Ground crewmen ready prototype Shusui for flight test.

7 July 1945:
Toyohiko Inuzuka starts up the motor for the first Shusui powered flight. After an 11-second takeoff run, the J8M1 Shusui becomes airborne and jettisons its takeoff dolly as planned. At 1,150 feet, Inuzuka begins to have engine problems as the motor begins to sputter and then quits. He is able to reach 1,640 feet, where he levels off and turns for the glide back to Yokuku Airfield. Releasing his remaining fuel via emergency release valves, he realizes he has made too many S-turns and is going to come up short of the airfield. Aware he is about to hit a house on the airfield perimeter, Inuzuka deliberately stalls the Shusui by abruptly pulling the nose up. The aircraft cartwheels and misses the house, but is destroyed. A few days later, Inuzuka dies from his injuries.

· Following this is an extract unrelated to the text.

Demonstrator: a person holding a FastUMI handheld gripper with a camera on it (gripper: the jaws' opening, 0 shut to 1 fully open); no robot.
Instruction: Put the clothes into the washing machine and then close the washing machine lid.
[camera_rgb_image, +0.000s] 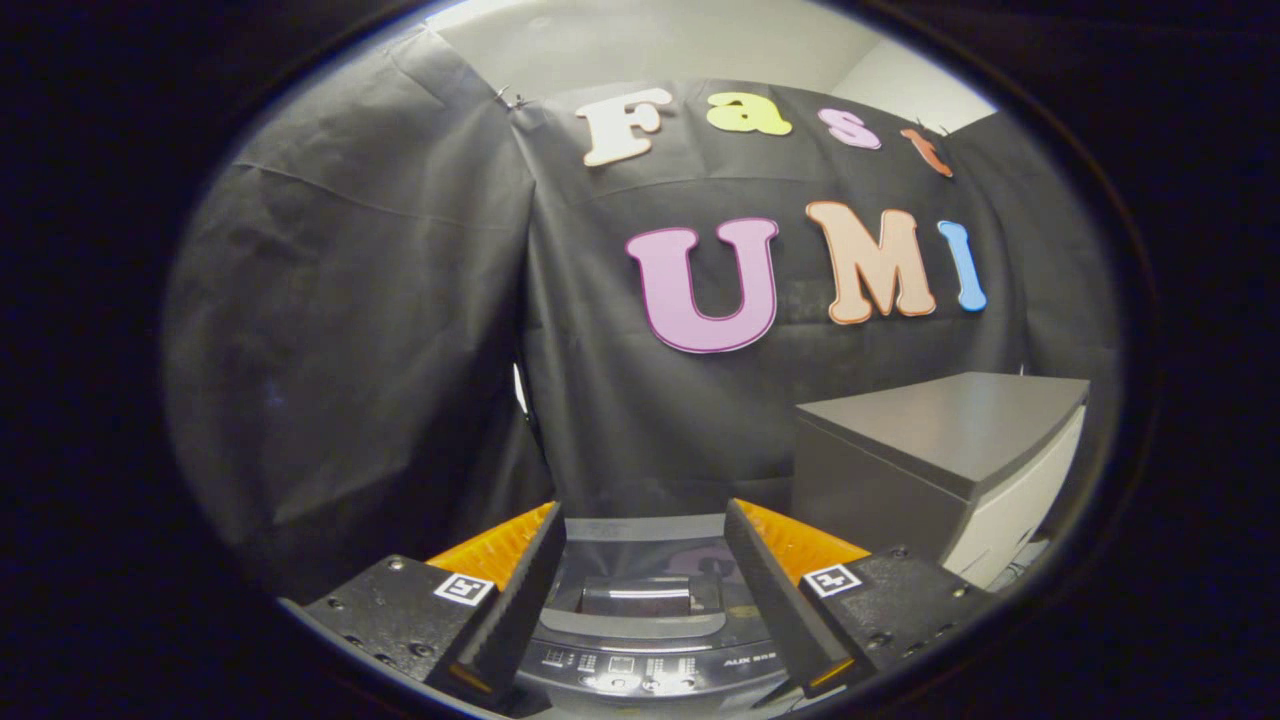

Analysis shows that he suffered fuel starvation during his climb- the acceleration and his angle of climb caused the fuel to slosh back and recede from the tank outlet. A few days later, two other motors that are being bench tested for the flight test program explode. This leaves only one complete rocket motor that has been tested and it was in the possession of the Army for installation in their Shusui prototype.

August 1945:
Full-scale production readiness is almost at hand and component construction is already underway. Flight testing is to resume, despite another explosion of the fuel mixture during a ground test days after the crash. The J8M design is finalized.

6 August 1945:
As the Army and Navy struggle to get their program back on track, Hiroshima is atomic bombed.

9 August 1945:
Nagasaki is also atomic bombed.

15 August 1945:
The Emperor and Japan unconditionally surrender. All work on the J8M ceases. Seven J8M1/Ki-200 were built by Mitsubishi.

Authors’ Notes:
Germany tries to send another Komet to Japan in U-864, but in February 1945 the submarine is sunk near Bergen, Norway by British submarine HMS VENTURER.

[1] One of three sets set of Me-163 blueprints; the others are carried aboard I-29 and U-511.

[2] Events in Europe keep the joint-service mission from arriving there.